L’exploitation des ressources naturelles à but médicinal ne peut-elle être préjudiciable à cette biodiversité ?
Il est certain que toute exploitation intensive comporte le risque d’une dévastation. La cueillette de toute plante doit respecter des règles de conservation. Une exploitation trop poussée des peuplements de grande gentiane ou d’arnica est malheureusement réelle dans les régions montagneuses d’Europe. Mais en fait les plantes demandées par l’industrie pharmaceutique sont le plus souvent issues de cultures à partir de souches choisies qui ne peuvent nuire à la biodiversité.

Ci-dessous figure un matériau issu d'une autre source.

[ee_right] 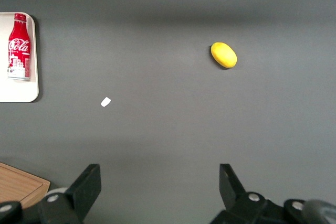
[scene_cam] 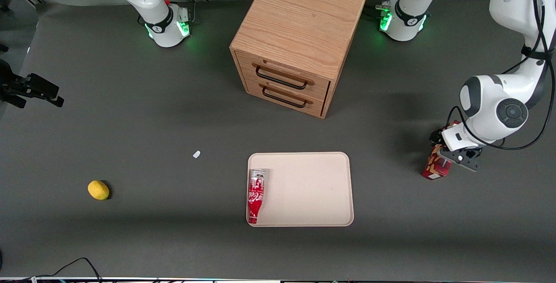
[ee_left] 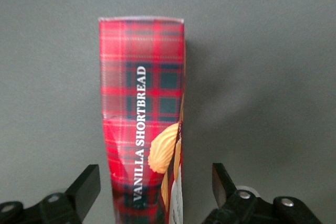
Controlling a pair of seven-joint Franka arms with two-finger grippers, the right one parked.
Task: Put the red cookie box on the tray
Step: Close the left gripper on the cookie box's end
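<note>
The red cookie box (scene_cam: 434, 168), a slim tartan carton with cookie pictures, rests on the grey table toward the working arm's end, well apart from the tray. In the left wrist view the box (ee_left: 142, 114) lies between the two fingers, with a gap on each side. The left gripper (scene_cam: 446, 162) is low over the box, open and straddling its near end (ee_left: 155, 177). The beige tray (scene_cam: 312, 187) lies in front of the wooden drawer cabinet, nearer the front camera. A red-and-white cola can (scene_cam: 256, 195) lies on the tray along one short rim.
The wooden drawer cabinet (scene_cam: 295, 44) stands at the table's middle, both drawers shut. A yellow lemon (scene_cam: 98, 190) and a small white scrap (scene_cam: 196, 154) lie toward the parked arm's end. The right wrist view shows the tray's corner (ee_right: 21, 90), the can (ee_right: 20, 45) and the lemon (ee_right: 223, 55).
</note>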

L’appauvrissement de la biodiversité n’est-il pas finalement inscrit dans l’histoire naturelle de la Terre ?
Il est vrai que la réduction des espaces sauvages, du fait même de la multiplication des populations humaines et d’un manque de respect pour la Nature, peut effectivement jouer un rôle néfaste et la constitution de réserves protégées, de parcs naturels est une mesure partout indispensable. Mais cette précaution est-elle inscrite parmi les préoccupations majeures des dirigeants politiques ? Un Grenelle de la biodiversité ! Dans un sens opposé on observe que de vastes espaces du sud-est de l’Asie, jusqu’ici couverts de jungles et de forêts primitives, c’est-à-dire d’une végétation ancestrale, sont remplacés par des cultures industrielles de palmier à huile pour fournir un « biocarburant » : façon expéditive de supprimer la biodiversité
…
Récemment au cours d’une causerie, vous aviez eu des mots peu amènes à l’encontre d’expressions pourtant flatteuses. Pourquoi ?

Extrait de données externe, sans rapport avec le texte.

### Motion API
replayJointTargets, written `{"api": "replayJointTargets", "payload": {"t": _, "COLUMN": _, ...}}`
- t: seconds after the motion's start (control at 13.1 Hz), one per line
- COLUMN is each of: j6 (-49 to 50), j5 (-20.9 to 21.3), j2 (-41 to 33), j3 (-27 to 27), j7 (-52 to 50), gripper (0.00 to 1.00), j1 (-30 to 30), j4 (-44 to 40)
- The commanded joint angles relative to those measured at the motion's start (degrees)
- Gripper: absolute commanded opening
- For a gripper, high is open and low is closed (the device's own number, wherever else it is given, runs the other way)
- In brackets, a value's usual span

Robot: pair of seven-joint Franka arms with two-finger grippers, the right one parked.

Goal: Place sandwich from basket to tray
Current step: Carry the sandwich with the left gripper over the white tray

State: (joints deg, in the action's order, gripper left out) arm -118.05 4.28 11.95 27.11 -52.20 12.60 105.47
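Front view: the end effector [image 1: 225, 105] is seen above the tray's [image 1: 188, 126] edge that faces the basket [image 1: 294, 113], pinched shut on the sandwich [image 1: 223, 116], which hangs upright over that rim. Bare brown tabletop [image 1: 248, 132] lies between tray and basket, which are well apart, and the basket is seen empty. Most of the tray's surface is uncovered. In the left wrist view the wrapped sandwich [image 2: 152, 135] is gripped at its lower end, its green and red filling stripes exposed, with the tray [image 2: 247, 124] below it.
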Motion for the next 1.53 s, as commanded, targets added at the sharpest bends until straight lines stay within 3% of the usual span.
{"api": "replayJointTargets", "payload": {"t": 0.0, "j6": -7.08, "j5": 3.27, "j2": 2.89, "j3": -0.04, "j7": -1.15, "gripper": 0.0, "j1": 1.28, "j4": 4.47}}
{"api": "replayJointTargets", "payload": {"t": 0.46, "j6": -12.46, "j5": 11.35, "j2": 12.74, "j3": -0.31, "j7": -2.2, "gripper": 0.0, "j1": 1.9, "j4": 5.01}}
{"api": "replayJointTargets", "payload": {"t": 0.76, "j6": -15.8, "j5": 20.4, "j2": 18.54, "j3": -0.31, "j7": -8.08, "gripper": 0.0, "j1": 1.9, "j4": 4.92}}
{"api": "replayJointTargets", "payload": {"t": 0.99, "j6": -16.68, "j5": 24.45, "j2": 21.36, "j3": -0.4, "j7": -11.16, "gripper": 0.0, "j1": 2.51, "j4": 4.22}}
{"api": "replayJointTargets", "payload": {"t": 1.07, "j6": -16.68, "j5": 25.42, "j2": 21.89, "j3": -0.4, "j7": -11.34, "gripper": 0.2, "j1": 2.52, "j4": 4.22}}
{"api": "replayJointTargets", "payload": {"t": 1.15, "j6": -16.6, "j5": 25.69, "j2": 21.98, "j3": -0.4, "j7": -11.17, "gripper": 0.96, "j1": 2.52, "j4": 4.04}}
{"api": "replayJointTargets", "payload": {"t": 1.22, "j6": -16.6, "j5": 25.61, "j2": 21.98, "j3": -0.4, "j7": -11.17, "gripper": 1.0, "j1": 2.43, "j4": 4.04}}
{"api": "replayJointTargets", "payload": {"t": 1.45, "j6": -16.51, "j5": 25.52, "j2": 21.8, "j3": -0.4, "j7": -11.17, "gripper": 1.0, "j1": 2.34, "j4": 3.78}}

Oui que d’abus de mots en bio- et en phyto- ! Dans un esprit de mercatique exagérée, ces préfixes portent des messages chargés de faire rêver l’acheteur potentiel. Or tout produit naturel n’est pas forcément bon : les exemples de plantes toxiques abondent (aconit, datura du monde entier et Brugmansia, colchique, chardon à glu d’Afrique du Nord, strychnos asiatiques…). Ces plantes, qui avaient pu être utilisées à doses faibles à titre thérapeutique sont maintenant refusées de sorte que tout ce qui est phyto- ne peut être accepté sans un tri préalable. Quant à bio-, ce préfixe a bon dos pour une création emphatique dans des domaines multiples. Les immenses ressources du monde végétal, encore insuffisamment utilisées et même explorées méritent plus de considération en pharmacognosie et en thérapeutique, en cosmétique et en alimentation sans qu’on ait besoin de passer de l’information rationnelle au domaine de l’imaginaire.